PROMPT:
Given the material below, return only the lines starting at the line with "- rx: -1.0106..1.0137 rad" and ending at the line with "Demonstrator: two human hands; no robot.", exactly as they appear.

** Opening SUPPLIED MATERIAL block **

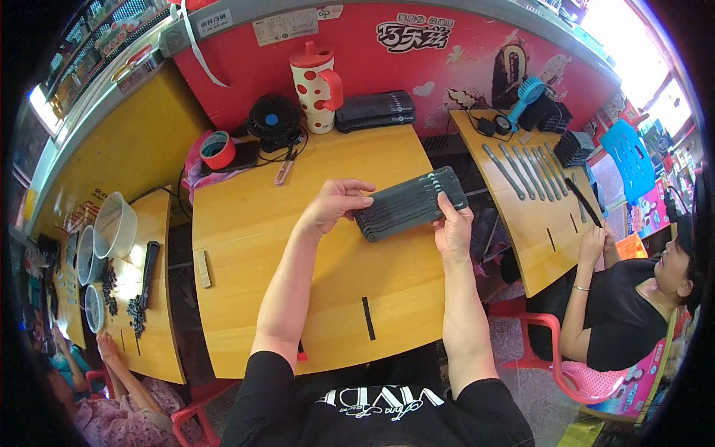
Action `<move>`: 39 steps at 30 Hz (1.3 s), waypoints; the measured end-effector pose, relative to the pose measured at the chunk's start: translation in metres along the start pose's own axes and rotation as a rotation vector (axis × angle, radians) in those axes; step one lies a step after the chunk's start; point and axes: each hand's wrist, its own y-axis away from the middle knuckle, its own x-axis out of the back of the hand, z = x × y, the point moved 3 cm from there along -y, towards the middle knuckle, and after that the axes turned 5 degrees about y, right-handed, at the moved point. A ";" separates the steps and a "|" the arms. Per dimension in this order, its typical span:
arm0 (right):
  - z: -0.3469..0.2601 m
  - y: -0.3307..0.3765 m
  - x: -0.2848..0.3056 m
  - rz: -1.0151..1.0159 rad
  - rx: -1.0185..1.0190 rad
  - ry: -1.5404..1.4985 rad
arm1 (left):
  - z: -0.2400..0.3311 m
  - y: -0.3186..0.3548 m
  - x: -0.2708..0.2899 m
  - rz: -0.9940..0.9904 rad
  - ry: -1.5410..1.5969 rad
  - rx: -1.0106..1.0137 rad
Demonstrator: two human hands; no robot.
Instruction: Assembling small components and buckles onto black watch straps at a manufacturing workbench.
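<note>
A neat stack of long, dark grey flat strips with rounded ends (402, 205) is held up over the wooden table (261, 298). My left hand (335, 204) pinches its left end between thumb and fingers. My right hand (453, 226) grips the right end, thumb on top near a row of small pale marks. What the strips are for cannot be made out. More dark strips of the same look (375, 112) lie piled at the table's back edge.
Along the back stand a spotted tumbler (316, 89), a black fan (273, 119), a tape roll (217, 149) and a cutter (285, 170). At the right table a person (618, 298) handles a dark strip beside a row of strips (525, 171). Plastic tubs (115, 223) stand left.
</note>
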 end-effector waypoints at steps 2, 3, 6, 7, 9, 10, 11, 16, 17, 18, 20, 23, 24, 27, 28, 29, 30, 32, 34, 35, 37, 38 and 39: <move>0.000 -0.001 0.001 0.027 0.020 -0.010 | -0.001 0.003 -0.004 -0.031 0.030 0.032; -0.001 0.000 -0.001 0.047 0.036 -0.016 | 0.000 0.005 -0.006 -0.056 0.065 0.062; -0.005 0.001 -0.005 0.048 0.031 -0.027 | -0.010 0.001 -0.005 -0.060 0.006 0.078; -0.005 0.001 -0.003 0.055 0.034 -0.039 | -0.011 0.000 -0.005 -0.064 -0.007 0.083; -0.004 0.000 -0.001 -0.009 0.054 0.028 | -0.001 -0.003 -0.003 0.142 -0.149 -0.145; -0.004 -0.001 0.001 0.002 0.061 0.013 | 0.003 -0.002 -0.008 0.132 -0.166 -0.143; -0.005 -0.002 0.003 -0.012 0.069 0.028 | 0.009 0.002 -0.012 0.198 -0.222 -0.268; -0.011 -0.007 -0.001 0.079 -0.097 -0.174 | 0.044 0.024 -0.037 0.105 -0.888 -0.655; -0.016 -0.005 -0.001 0.090 -0.095 -0.164 | 0.048 0.032 -0.048 0.019 -1.142 -0.743; -0.018 -0.007 0.004 0.105 -0.105 -0.149 | 0.040 0.031 -0.055 -0.045 -1.204 -0.662; -0.004 -0.011 0.014 0.118 -0.107 -0.150 | 0.031 0.032 -0.058 -0.111 -1.282 -0.584; 0.030 -0.026 0.031 0.210 0.084 0.419 | 0.021 0.021 -0.059 -0.240 -0.995 -0.264; 0.031 -0.026 0.029 0.217 0.138 0.434 | 0.022 0.022 -0.053 -0.060 -1.100 -0.273; 0.029 -0.032 0.029 0.230 0.143 0.202 | 0.017 0.026 -0.045 0.311 -1.198 -0.395; 0.024 -0.031 0.029 0.243 0.091 -0.030 | 0.018 0.031 -0.046 0.492 -1.177 -0.507; 0.017 -0.028 0.027 0.244 0.079 -0.035 | 0.018 0.035 -0.047 0.492 -1.185 -0.496; 0.008 -0.026 0.025 0.259 0.090 -0.200 | 0.014 0.035 -0.046 0.465 -0.853 -0.234; 0.004 -0.026 0.026 0.294 0.129 -0.423 | 0.001 0.034 -0.051 0.427 -0.519 0.026; 0.004 -0.026 0.025 0.293 0.153 -0.410 | -0.017 0.031 -0.068 0.164 -0.234 0.173; 0.002 -0.026 0.026 0.291 0.183 -0.393 | -0.025 0.029 -0.079 0.164 -0.235 0.176; 0.003 -0.027 0.020 0.284 0.217 -0.344 | -0.034 0.021 -0.104 0.209 0.148 0.051; 0.004 -0.026 0.019 0.282 0.251 -0.288 | -0.036 0.011 -0.106 0.232 0.257 0.106; 0.003 -0.025 0.016 0.277 0.251 -0.287 | -0.037 0.001 -0.107 0.233 0.259 0.102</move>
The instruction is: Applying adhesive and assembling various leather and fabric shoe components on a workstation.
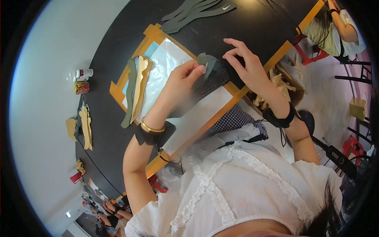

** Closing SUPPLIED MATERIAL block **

FINAL ANSWER:
  - rx: -1.0106..1.0137 rad
Demonstrator: two human hands; no robot.

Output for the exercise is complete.